I dont like this route. The only value for the WoSign keys for a whole year would be issuing certificates with a doctored notBefore date, and they can't do that publically.

  • mintplant 10 years ago

    It's an attempt to avoid instantly breaking all the sites across the web using WoSign/StartCom certificates. A year should give customers enough time to learn about the issue and switch providers.
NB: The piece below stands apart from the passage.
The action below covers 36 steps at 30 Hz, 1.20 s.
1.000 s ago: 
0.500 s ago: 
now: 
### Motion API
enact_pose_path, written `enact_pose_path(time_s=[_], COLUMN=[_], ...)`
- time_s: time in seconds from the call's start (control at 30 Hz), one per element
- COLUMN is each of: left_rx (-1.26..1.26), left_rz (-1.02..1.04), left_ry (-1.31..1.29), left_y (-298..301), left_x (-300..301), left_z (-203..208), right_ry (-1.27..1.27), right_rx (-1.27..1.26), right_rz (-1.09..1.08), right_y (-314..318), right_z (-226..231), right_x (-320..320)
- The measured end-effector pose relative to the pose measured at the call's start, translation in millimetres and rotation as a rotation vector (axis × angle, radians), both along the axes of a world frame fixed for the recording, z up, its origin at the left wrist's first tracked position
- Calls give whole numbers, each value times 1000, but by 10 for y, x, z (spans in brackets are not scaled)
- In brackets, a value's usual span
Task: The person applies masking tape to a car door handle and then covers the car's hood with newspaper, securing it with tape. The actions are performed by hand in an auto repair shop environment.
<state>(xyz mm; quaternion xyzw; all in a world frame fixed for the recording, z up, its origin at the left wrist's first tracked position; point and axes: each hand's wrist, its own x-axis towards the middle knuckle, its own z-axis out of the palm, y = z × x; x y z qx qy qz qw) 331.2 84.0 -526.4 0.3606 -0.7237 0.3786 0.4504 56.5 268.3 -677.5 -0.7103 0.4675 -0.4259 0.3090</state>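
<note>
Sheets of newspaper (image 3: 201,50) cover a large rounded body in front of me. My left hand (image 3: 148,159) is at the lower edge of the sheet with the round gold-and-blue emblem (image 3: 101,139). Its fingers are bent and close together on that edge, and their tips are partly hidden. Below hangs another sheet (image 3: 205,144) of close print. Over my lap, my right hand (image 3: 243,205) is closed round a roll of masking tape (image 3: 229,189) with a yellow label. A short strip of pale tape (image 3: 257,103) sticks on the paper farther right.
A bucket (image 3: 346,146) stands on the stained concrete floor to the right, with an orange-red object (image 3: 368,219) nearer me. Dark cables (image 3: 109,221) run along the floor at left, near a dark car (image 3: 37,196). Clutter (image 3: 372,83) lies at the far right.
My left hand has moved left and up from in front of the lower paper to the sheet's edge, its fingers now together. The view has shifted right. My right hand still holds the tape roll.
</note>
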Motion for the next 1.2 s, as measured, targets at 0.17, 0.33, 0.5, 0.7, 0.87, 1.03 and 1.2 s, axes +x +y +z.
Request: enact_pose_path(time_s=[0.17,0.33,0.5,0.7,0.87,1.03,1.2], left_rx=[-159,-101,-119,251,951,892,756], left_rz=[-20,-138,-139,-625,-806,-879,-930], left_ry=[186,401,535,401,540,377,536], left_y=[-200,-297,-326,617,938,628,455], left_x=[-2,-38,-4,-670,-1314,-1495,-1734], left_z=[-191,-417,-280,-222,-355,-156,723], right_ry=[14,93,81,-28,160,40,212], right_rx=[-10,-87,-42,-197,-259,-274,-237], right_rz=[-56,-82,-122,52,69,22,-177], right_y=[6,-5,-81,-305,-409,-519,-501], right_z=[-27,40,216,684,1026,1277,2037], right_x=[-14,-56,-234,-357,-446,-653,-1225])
Meanwhile, WoSign can't sign up new customers or renew existing ones (at least, not if they want those new certs to work in Firefox).

  • michaelt 10 years ago

    They could start reselling certs from a CA. That way their customers wouldn't have to sign up with a different CA. Then a year later, they could get everything back to normal.

SysArchitect 10 years ago

What does it take to build a Certificate Transparency log? Is this something that we could allow someone like the EFF/Let's Encrypt run?

guelo 10 years ago

I wish I could replace my OS's certificate store with Mozilla's.